> _WHAT YOU WILL DO_
Among the lines below, restate word for word only those from the line with "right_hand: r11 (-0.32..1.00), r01" through the line with "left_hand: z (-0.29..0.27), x", with both end lines kept.

[Stored data]
⟨

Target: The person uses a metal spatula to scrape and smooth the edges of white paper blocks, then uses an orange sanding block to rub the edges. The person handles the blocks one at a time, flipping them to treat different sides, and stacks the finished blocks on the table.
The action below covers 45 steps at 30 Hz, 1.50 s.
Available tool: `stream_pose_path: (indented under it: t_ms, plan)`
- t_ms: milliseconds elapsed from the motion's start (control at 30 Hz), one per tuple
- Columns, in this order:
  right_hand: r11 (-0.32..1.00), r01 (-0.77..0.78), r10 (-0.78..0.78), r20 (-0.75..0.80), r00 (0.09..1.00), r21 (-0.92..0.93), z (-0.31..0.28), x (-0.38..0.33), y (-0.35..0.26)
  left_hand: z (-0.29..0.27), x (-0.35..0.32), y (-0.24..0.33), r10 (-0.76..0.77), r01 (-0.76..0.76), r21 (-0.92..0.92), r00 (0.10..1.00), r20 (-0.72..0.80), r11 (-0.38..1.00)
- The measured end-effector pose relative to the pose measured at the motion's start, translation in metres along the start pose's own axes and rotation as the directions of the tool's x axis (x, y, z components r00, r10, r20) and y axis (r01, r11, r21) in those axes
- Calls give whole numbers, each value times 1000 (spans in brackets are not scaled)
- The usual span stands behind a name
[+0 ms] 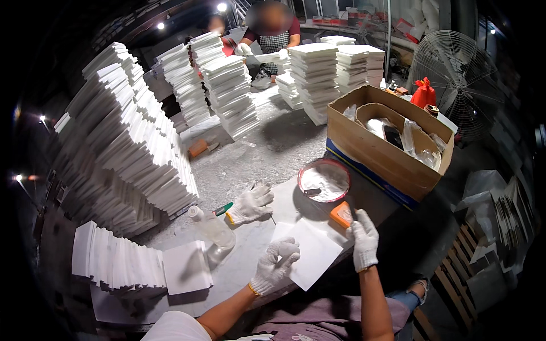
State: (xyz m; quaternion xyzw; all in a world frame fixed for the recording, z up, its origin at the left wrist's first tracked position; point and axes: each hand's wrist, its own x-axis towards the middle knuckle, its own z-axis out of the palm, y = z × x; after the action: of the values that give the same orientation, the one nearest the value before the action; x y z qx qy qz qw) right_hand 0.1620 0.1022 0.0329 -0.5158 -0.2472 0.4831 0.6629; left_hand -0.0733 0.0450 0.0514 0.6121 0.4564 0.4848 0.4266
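My left hand [276, 267], in a white knit glove, is at the left edge of a square white tile [317, 256]. Its fingers curl toward the thumb; whatever they may pinch is too small to make out. To the right of the tile, my gloved right hand [364, 241] is closed round a dark-handled tool [351, 209] whose kind I cannot tell. Just beyond it is an orange block-like thing [342, 215]. A red-rimmed round tub [325, 180] of white powder or paste stands further off, a dark-ended tool lying in it.
An empty white glove [250, 203], a green-handled tool [223, 209] and a clear bottle [214, 227] are at the left. Tall tile stacks [122, 125] rise beyond. A cardboard box [381, 153] occupies the right, near a large fan [455, 79]. Two people work across the table.
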Motion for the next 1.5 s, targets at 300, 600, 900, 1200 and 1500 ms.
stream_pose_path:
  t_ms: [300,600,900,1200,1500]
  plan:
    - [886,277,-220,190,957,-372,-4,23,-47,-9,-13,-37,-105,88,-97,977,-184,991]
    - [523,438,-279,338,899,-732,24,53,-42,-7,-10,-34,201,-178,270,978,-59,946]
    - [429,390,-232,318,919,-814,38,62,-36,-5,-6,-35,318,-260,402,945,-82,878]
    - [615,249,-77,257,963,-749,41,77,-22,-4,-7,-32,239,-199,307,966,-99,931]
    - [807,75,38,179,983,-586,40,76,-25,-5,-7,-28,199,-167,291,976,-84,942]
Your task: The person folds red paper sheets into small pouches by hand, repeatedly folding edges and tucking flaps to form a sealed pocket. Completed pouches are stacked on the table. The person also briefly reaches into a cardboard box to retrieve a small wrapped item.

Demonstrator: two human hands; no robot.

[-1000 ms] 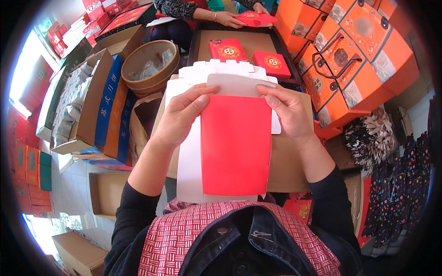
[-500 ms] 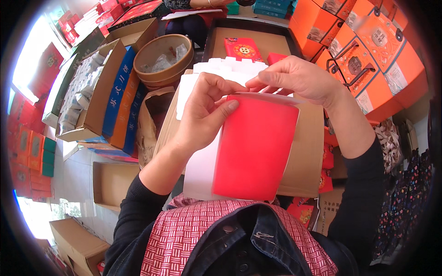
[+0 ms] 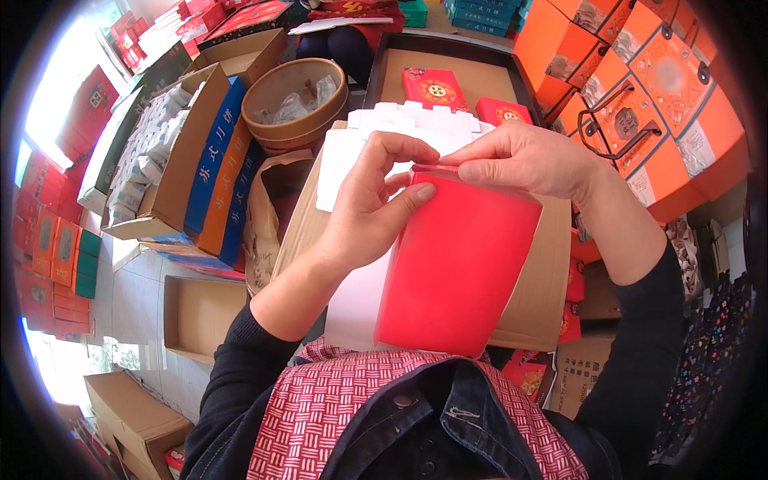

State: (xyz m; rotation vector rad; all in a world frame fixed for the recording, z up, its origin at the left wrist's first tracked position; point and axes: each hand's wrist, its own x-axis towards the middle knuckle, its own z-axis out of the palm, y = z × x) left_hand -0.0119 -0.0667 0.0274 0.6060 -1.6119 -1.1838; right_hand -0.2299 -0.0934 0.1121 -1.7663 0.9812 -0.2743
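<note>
A red cardboard box (image 3: 464, 264), partly folded up, stands in front of me over a brown cardboard surface (image 3: 538, 292). At its far upper edge, my left hand (image 3: 372, 196) grips the left corner, thumb on the red face and fingers behind. My right hand (image 3: 524, 160) pinches the same top edge just to the right, its thumb lying along the flap. Both sets of fingertips nearly meet there, and the flap's underside is hidden. White die-cut card sheets (image 3: 344, 148) lie beneath and beyond my hands.
Beyond, a black-rimmed tray (image 3: 496, 76) holds red boxes (image 3: 432, 86). Left of it stand a round tub (image 3: 298, 132) with clear plastic and a carton of wrapped pieces (image 3: 164, 160). Orange handled boxes (image 3: 640, 112) are stacked at right. Part of another person (image 3: 352, 48) shows at the back.
My right hand has come down onto the box's top edge, its thumb now pressing the flap. The box and my left hand appear slightly farther right and lower in view.
</note>
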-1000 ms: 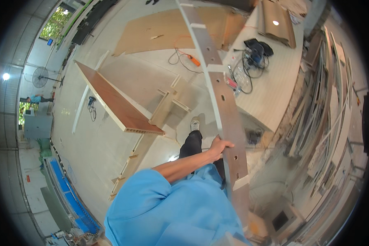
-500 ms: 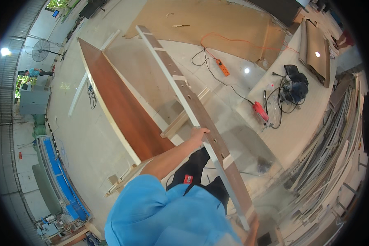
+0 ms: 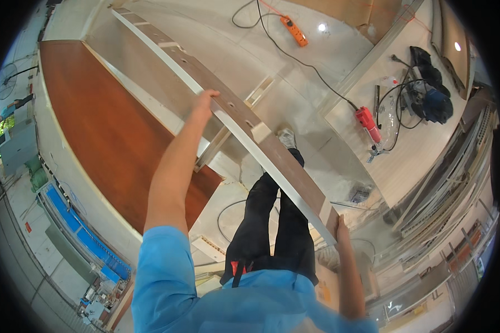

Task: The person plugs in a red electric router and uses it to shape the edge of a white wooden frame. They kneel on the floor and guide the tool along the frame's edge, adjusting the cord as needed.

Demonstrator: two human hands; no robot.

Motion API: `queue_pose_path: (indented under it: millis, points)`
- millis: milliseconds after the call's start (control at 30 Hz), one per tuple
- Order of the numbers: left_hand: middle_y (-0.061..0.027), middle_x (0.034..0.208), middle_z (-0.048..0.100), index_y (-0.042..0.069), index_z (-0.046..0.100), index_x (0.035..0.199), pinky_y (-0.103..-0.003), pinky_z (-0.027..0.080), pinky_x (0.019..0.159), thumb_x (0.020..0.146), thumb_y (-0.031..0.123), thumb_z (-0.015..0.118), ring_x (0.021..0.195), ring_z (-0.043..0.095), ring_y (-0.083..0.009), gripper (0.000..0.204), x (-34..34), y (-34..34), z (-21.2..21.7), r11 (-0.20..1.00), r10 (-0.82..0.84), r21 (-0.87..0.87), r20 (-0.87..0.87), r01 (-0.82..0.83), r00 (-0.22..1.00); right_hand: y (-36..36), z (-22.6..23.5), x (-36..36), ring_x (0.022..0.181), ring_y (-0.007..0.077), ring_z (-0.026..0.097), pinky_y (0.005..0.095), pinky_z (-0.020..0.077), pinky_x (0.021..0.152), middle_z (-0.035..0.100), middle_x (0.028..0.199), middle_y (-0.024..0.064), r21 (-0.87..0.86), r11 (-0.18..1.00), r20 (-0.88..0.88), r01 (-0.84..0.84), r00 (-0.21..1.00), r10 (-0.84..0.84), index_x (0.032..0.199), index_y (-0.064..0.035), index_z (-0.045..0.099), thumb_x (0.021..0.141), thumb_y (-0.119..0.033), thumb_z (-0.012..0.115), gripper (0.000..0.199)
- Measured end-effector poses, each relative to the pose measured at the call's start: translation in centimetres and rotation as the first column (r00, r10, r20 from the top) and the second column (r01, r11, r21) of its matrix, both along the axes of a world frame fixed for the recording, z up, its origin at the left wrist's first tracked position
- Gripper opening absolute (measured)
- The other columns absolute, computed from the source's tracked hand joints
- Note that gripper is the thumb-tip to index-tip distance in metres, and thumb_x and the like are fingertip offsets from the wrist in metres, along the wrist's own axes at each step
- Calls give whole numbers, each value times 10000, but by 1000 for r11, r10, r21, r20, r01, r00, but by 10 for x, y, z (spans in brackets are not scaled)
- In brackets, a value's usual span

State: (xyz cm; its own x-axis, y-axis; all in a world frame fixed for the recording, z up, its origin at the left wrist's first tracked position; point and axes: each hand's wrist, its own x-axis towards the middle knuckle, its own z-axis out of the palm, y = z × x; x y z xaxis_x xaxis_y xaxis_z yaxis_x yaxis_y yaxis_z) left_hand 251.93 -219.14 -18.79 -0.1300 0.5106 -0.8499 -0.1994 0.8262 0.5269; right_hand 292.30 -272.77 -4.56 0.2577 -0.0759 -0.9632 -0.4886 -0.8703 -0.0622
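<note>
A long narrow board (image 3: 291, 166) with a brown face, a white edge, pale patches and several small holes crosses in front of me, slanting from far left to near right. My left hand (image 3: 206, 102) is closed around it partway along, fingers over the edge. At its near end my right hand (image 3: 342, 230) grips the board's end, its fingers partly hidden. Left of the board lies a large reddish-brown panel (image 3: 116, 127) with a pale rim. A wooden support bar (image 3: 212, 149) shows between the panel and the board.
An orange power strip (image 3: 294, 31) with cords lies on the floor ahead. To the right, a pale tabletop (image 3: 408, 161) carries a red corded power tool (image 3: 368, 124) and a dark bundled tool (image 3: 432, 100). Long strips (image 3: 455, 183) are piled at far right.
The board has swung so that its far end points further left, and it lies more across my view. Both hands still hold it. My view has shifted closer over the reddish-brown panel.
</note>
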Motion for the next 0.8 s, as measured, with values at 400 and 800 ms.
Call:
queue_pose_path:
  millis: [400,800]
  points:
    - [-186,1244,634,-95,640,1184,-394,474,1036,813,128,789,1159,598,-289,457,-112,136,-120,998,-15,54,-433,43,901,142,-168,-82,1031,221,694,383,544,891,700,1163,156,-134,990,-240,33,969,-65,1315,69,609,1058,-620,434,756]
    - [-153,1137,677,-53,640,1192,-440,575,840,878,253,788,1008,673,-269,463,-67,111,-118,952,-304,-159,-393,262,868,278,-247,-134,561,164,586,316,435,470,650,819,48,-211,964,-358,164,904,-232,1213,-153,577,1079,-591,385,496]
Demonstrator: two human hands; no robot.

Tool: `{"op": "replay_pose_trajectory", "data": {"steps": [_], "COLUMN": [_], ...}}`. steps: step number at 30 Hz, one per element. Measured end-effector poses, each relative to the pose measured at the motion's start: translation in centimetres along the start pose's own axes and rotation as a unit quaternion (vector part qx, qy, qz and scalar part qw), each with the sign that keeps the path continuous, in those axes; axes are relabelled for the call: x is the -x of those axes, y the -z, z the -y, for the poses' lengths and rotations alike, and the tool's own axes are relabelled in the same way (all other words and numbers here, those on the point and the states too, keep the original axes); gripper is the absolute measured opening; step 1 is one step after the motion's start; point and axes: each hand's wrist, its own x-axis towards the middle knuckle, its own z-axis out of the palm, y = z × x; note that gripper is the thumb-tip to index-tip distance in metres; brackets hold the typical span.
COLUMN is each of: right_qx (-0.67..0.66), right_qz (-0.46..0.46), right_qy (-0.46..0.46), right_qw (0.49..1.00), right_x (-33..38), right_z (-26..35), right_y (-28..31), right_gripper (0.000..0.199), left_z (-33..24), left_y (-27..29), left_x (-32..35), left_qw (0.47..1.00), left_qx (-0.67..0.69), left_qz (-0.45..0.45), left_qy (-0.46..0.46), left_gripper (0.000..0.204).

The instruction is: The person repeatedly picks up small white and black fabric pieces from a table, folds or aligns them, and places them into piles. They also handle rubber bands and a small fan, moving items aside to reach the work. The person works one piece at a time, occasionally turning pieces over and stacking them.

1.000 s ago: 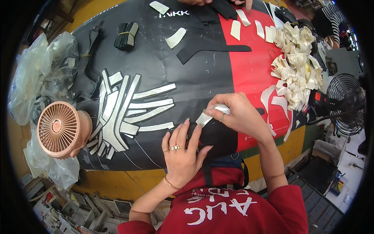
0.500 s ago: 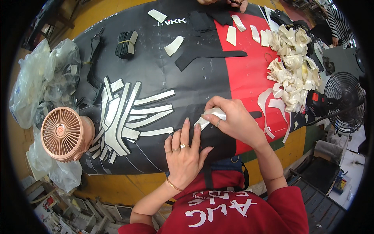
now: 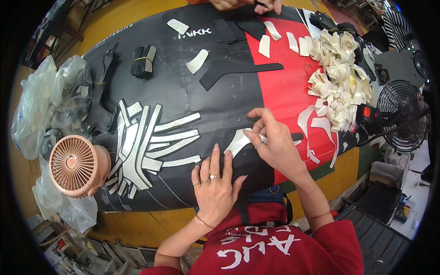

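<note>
looking down at my own two hands over a big black and red sheet (image 3: 220,98) spread across the yellow tabletop (image 3: 137,227). compared with a second ago the right hand (image 3: 275,144) has slid left along the silver strip (image 3: 238,141), and the strip now lies longer and flatter on the black part, so i'd say it's getting pressed down bit by bit. right fingers are pinched shut on the strip's upper end, thumb and forefinger together. the left hand (image 3: 215,188) lies flat and open just below the strip, fingers spread, holding nothing, only pinning the sheet; it has hardly moved.

materials: the sheet looks smooth and slightly glossy, like coated fabric or rubber, hard to be sure through the fisheye. the strip is a thin, curved, shiny grey sliver. left of it sits a fan of similar silver strips (image 3: 146,146), long and tapered, overlapping. top right is a heap of crumpled cream backing paper (image 3: 339,78), curly and matte. a pink round fan (image 3: 75,166) sits at the left edge beside some clear plastic bags (image 3: 46,101), and a black wire-cage fan (image 3: 403,114) stands off to the right. someone else's hands (image 3: 243,4) show at the far edge.
</note>
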Motion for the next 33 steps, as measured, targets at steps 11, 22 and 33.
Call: {"op": "replay_pose_trajectory", "data": {"steps": [11, 22, 33], "right_qx": [0.088, 0.075, -0.003], "right_qz": [-0.026, 0.033, 0.025], "right_qy": [0.037, 0.010, 0.010], "right_qw": [0.995, 0.997, 1.000], "right_x": [0.6, 0.8, 1.9], "right_z": [0.6, 1.2, -2.2], "right_y": [-0.9, 0.4, 3.7], "right_gripper": [0.026, 0.041, 0.041], "left_z": [-0.2, -1.1, -2.2], "left_y": [1.1, -1.5, -0.8], "left_x": [-0.8, -2.1, -2.7], "left_qw": [0.998, 0.990, 0.996], "left_qx": [0.055, 0.113, 0.059], "left_qz": [0.002, 0.083, 0.074], "left_qy": [0.007, -0.027, 0.003], "left_gripper": [0.065, 0.077, 0.073]}}
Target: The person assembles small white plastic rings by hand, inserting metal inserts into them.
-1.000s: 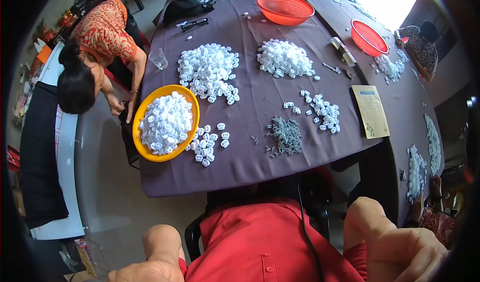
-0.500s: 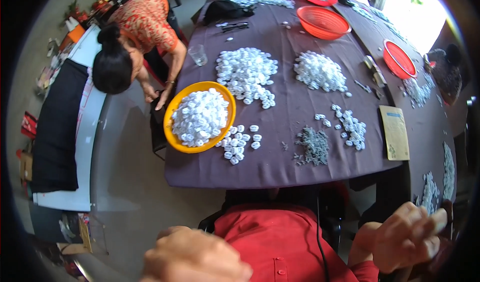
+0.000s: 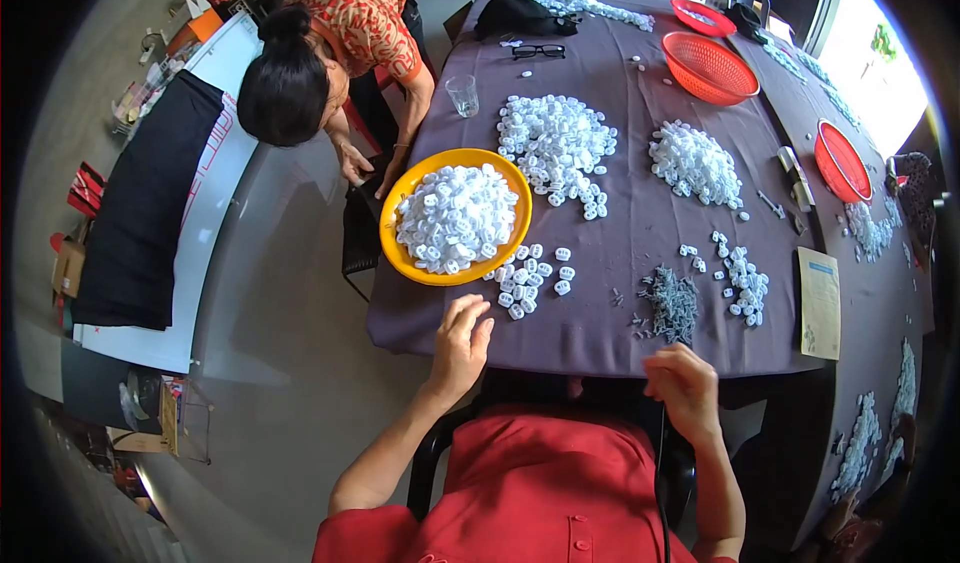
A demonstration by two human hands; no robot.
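Observation:
My left hand [image 3: 462, 351] hovers at the table's front edge, fingers loosely bent and thumb apart, with nothing in it. Just beyond it lie several loose white plastic pieces [image 3: 520, 291] with small slots, beside a yellow bowl [image 3: 390, 253] heaped with the same pieces [image 3: 458, 218]. My right hand [image 3: 684, 388] is over the front edge too, its fingers curved and parted from the thumb, and no object shows in it. Nearest to it is a pile of small grey pieces [image 3: 670, 303]. A small group of white pieces [image 3: 747, 288] lies to the right of that pile.
Two larger white heaps, a left one [image 3: 558, 143] and a right one [image 3: 697, 165], lie mid-table. Red baskets [image 3: 710, 68] stand farther back. A drinking glass [image 3: 463, 95], eyeglasses [image 3: 538, 52] and a tan packet [image 3: 819, 303] are on the cloth. Another person [image 3: 350, 23] bends at the left edge.
Both hands, raised and blurred close to my body before, have come forward to the table's front edge. The view has shifted. The other person still bends beside the table.

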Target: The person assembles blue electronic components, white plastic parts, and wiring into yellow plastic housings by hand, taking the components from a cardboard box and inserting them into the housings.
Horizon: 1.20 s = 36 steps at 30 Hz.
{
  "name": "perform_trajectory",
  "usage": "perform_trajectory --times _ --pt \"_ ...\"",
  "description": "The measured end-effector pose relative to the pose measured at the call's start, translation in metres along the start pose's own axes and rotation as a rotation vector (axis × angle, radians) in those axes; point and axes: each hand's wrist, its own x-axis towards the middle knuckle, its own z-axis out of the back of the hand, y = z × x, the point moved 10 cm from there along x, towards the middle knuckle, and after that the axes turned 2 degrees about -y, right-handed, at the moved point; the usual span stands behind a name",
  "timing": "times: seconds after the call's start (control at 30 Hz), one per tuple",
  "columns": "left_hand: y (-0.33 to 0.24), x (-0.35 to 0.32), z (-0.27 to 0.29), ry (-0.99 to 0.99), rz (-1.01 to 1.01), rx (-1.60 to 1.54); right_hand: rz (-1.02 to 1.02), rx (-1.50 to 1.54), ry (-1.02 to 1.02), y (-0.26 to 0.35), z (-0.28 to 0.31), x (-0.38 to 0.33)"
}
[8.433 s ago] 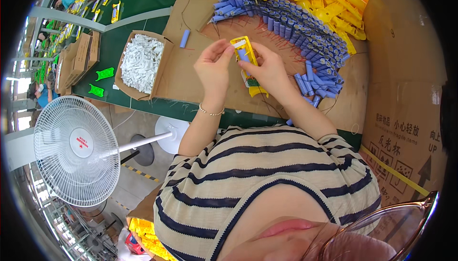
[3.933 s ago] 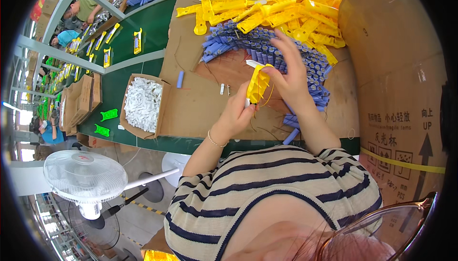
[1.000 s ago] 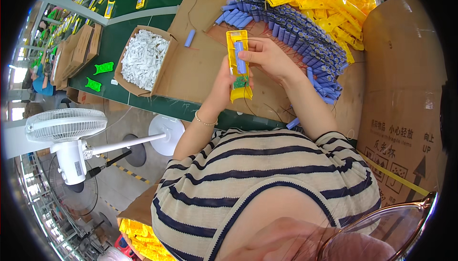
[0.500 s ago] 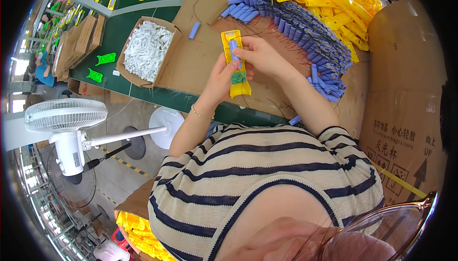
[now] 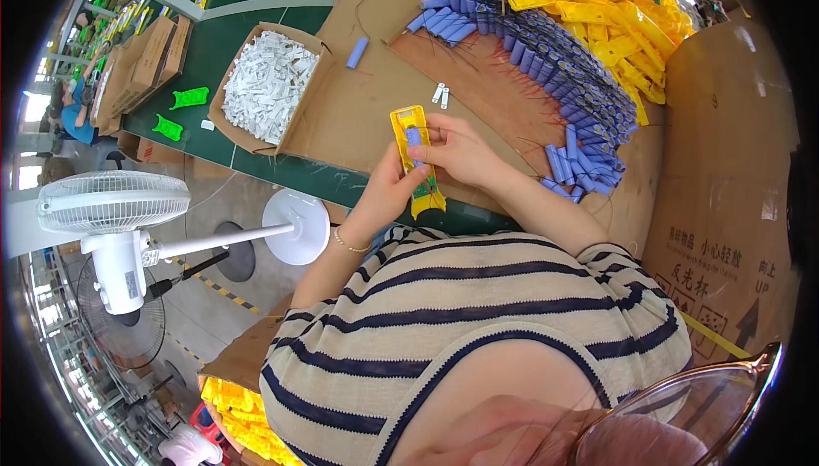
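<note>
A long yellow plastic casing (image 5: 406,116) is held between my two hands, close to the table's near edge. In its channel lies a blue cylindrical battery cell (image 5: 414,136), with part of a green circuit board (image 5: 430,183) and thin wires below it. My left hand (image 5: 394,183) is closed round the casing's left side, thumb across the front. From the right, my right hand (image 5: 461,152) grips it too, its thumb pressed on the cell and its fingers partly hidden behind. Two small white strips (image 5: 441,95) lie on the cardboard just beyond the casing.
Many blue battery cells (image 5: 546,65) with wires curve along the right, before a heap of yellow casings (image 5: 631,31). A carton of white strips (image 5: 320,61) stands left, near two green plastic parts (image 5: 189,98). One loose cell (image 5: 357,52) lies mid-table. A white fan (image 5: 115,202) stands left; a tall carton (image 5: 725,150) right.
Both hands have drawn the casing nearer to me. My right thumb now lies lower on the cell. The two white strips beyond the casing have come into view.
</note>
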Motion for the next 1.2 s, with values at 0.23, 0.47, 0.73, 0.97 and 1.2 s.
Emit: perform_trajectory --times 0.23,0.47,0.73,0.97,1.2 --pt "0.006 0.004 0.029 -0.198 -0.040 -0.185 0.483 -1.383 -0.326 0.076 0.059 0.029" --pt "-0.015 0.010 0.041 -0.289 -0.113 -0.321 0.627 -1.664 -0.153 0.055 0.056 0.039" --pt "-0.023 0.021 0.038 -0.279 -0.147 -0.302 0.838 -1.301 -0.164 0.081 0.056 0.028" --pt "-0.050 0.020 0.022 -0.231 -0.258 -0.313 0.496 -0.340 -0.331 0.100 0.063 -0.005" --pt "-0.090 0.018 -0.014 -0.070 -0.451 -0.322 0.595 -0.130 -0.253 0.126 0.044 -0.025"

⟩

> _WRITTEN ANSWER_
  right_hand: r11 (-0.32..1.00), r01 (-0.77..0.78), r10 (-0.78..0.78), r20 (-0.75..0.80), r00 (0.09..1.00), r21 (-0.92..0.93), z (-0.31..0.28), x (-0.38..0.33), y (-0.35..0.26)
  left_hand: z (-0.29..0.27), x (-0.35..0.32), y (-0.24..0.33), r10 (-0.76..0.77), r01 (-0.76..0.76), r21 (-0.92..0.92), r00 (0.10..1.00), r20 (-0.72..0.80), r11 (-0.38..1.00)

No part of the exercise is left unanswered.